Set down the full data below exactly as given, please.
BEGIN Supplied data
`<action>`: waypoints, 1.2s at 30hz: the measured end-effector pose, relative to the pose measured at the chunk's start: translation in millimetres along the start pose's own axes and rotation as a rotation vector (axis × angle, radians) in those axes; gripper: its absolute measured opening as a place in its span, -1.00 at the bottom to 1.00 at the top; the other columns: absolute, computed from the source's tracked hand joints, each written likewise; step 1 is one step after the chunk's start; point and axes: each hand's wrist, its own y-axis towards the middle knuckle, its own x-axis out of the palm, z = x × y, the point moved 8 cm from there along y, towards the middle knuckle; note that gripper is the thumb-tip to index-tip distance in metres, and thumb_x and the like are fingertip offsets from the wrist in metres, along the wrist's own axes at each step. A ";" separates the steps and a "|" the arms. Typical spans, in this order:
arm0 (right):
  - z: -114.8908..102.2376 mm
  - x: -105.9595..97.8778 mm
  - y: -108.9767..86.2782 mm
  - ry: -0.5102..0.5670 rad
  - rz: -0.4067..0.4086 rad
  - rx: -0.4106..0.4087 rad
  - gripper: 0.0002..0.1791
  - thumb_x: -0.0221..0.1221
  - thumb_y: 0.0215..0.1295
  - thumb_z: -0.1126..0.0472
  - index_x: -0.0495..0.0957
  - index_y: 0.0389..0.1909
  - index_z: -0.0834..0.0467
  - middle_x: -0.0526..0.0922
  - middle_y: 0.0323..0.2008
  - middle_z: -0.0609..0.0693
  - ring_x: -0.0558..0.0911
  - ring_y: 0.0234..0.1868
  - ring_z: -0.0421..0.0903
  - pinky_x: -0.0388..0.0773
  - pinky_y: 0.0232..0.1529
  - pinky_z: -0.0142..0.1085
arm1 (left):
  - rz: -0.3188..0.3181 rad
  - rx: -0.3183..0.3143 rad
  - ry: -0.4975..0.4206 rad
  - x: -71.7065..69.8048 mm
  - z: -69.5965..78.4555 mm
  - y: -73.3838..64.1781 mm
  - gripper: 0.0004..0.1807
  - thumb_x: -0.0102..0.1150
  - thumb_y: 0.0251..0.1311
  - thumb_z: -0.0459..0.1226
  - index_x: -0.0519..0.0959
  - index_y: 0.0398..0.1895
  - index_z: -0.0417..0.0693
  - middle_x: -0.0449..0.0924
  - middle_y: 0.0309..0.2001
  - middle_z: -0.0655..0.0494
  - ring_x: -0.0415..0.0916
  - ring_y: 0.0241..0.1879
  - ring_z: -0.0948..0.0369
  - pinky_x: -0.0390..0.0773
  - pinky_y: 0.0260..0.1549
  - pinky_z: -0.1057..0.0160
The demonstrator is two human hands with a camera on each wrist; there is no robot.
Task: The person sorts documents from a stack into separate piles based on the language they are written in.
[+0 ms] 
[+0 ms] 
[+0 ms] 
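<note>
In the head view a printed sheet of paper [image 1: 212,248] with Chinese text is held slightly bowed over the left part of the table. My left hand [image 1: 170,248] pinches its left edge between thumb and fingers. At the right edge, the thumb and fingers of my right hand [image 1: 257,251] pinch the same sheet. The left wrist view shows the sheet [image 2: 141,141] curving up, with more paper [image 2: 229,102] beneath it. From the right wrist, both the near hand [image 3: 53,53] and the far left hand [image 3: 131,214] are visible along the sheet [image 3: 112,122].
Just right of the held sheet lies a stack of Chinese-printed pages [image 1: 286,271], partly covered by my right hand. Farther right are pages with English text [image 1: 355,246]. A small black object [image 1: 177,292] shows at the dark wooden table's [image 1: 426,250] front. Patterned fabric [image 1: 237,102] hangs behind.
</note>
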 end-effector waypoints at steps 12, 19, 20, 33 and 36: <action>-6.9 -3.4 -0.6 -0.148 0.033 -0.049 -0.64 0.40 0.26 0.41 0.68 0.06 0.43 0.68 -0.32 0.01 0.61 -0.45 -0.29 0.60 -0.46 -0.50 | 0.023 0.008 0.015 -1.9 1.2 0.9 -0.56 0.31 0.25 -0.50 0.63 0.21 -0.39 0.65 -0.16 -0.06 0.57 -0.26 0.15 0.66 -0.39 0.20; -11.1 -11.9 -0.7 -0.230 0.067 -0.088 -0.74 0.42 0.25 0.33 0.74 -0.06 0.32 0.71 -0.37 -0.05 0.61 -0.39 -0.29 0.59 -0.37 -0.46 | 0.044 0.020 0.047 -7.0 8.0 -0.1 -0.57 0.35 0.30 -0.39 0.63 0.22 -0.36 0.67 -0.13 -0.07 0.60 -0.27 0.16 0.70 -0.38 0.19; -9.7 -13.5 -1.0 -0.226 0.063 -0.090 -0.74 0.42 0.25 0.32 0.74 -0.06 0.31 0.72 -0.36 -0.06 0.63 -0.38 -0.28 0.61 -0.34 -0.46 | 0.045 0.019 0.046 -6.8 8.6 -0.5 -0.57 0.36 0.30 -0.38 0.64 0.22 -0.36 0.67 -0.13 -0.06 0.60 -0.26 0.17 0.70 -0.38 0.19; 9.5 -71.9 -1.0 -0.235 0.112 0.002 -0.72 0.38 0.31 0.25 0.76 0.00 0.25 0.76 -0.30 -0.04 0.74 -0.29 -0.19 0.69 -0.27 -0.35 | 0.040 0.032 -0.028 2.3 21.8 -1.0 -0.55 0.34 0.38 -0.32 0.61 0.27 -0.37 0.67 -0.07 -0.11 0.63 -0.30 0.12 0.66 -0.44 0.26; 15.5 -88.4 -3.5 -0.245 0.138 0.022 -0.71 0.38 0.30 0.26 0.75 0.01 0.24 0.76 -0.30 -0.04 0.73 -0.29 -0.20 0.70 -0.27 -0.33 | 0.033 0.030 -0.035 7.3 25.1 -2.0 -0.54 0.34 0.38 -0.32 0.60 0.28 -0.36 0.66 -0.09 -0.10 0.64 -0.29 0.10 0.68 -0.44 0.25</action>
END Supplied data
▶ [Your response]
`<action>`: waypoints, 1.2s at 30hz: the measured end-effector pose, relative to the pose measured at the chunk's start: translation in millimetres along the start pose's own axes and rotation as a rotation vector (axis × angle, radians) in those axes; gripper: its absolute measured opening as a place in its span, -1.00 at the bottom to 1.00 at the top; the other columns: absolute, computed from the source's tracked hand joints, each written likewise; step 1 is one step after the chunk's start; point and axes: each hand's wrist, its own y-axis towards the middle knuckle, its own x-axis out of the palm, z = x × y, the point moved 8 cm from there along y, towards the middle knuckle; note that gripper is the thumb-tip to index-tip distance in metres, and thumb_x and the like are fingertip offsets from the wrist in metres, along the wrist's own axes at each step. A ";" separates the steps and a "|" the arms. Typical spans, in this order:
arm0 (right):
  - z: -114.8908..102.2376 mm
  - x: -105.9595..97.8778 mm
  - y: -108.9767..86.2782 mm
  - ry: -0.5102..0.5670 rad
  - rz: -0.4067..0.4086 rad
  - rx: -0.4106..0.4087 rad
  - gripper: 0.0002..0.1791
  - thumb_x: -0.0221..0.1221
  - thumb_y: 0.0215..0.1295
  - thumb_z: -0.1126..0.0472
  - index_x: -0.0495..0.0957
  - index_y: 0.0389..0.1909
  - index_z: -0.0834..0.0467
  - middle_x: -0.0526..0.0922
  - middle_y: 0.0323..0.2008
  - middle_z: -0.0609..0.0693
  - ring_x: -0.0558..0.0911
  - ring_y: 0.0234..0.1868
  - ring_z: -0.0421..0.0903
  - pinky_x: -0.0388..0.0773
  - pinky_y: 0.0232..0.1529
  - pinky_z: -0.0142..0.1085
arm1 (left):
  - rz: -0.3188..0.3181 rad
  - rx: -0.3183..0.3143 rad
  - ry: -0.4975..0.4206 rad
  - x: -71.7065..69.8048 mm
  - z: -69.5965..78.4555 mm
  - y: -73.3838..64.1781 mm
  - gripper: 0.0004..0.1807
  - thumb_x: -0.0102..0.1150
  - thumb_y: 0.0251..0.1311
  - thumb_z: -0.0459..0.1226
  - index_x: -0.0519..0.0959
  - index_y: 0.0398..0.1895
  - index_z: -0.0417..0.0693
  - middle_x: -0.0449..0.0924
  - middle_y: 0.0309..0.2001
  - middle_z: -0.0655..0.0494
  - ring_x: -0.0415..0.0916
  - ring_y: 0.0241..0.1879
  - ring_z: -0.0948..0.0369
  - pinky_x: -0.0390..0.0773
  - pinky_y: 0.0260..0.1549
  - pinky_z: -0.1057..0.0160
The demonstrator is two human hands with a camera on each wrist; there is no robot.
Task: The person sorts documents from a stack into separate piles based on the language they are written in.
[+0 ms] 
[+0 ms] 
[+0 ms] 
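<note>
In the head view a printed sheet of paper [image 1: 212,248] with Chinese text is held slightly bowed over the left part of the table. My left hand [image 1: 170,248] pinches its left edge between thumb and fingers. At the right edge, the thumb and fingers of my right hand [image 1: 257,251] pinch the same sheet. The left wrist view shows the sheet [image 2: 141,141] curving up, with more paper [image 2: 229,102] beneath it. From the right wrist, both the near hand [image 3: 53,53] and the far left hand [image 3: 131,214] are visible along the sheet [image 3: 112,122].
Just right of the held sheet lies a stack of Chinese-printed pages [image 1: 286,271], partly covered by my right hand. Farther right are pages with English text [image 1: 355,246]. A small black object [image 1: 177,292] shows at the dark wooden table's [image 1: 426,250] front. Patterned fabric [image 1: 237,102] hangs behind.
</note>
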 end-effector waypoints at steps 12, 19, 20, 33 and 36: <action>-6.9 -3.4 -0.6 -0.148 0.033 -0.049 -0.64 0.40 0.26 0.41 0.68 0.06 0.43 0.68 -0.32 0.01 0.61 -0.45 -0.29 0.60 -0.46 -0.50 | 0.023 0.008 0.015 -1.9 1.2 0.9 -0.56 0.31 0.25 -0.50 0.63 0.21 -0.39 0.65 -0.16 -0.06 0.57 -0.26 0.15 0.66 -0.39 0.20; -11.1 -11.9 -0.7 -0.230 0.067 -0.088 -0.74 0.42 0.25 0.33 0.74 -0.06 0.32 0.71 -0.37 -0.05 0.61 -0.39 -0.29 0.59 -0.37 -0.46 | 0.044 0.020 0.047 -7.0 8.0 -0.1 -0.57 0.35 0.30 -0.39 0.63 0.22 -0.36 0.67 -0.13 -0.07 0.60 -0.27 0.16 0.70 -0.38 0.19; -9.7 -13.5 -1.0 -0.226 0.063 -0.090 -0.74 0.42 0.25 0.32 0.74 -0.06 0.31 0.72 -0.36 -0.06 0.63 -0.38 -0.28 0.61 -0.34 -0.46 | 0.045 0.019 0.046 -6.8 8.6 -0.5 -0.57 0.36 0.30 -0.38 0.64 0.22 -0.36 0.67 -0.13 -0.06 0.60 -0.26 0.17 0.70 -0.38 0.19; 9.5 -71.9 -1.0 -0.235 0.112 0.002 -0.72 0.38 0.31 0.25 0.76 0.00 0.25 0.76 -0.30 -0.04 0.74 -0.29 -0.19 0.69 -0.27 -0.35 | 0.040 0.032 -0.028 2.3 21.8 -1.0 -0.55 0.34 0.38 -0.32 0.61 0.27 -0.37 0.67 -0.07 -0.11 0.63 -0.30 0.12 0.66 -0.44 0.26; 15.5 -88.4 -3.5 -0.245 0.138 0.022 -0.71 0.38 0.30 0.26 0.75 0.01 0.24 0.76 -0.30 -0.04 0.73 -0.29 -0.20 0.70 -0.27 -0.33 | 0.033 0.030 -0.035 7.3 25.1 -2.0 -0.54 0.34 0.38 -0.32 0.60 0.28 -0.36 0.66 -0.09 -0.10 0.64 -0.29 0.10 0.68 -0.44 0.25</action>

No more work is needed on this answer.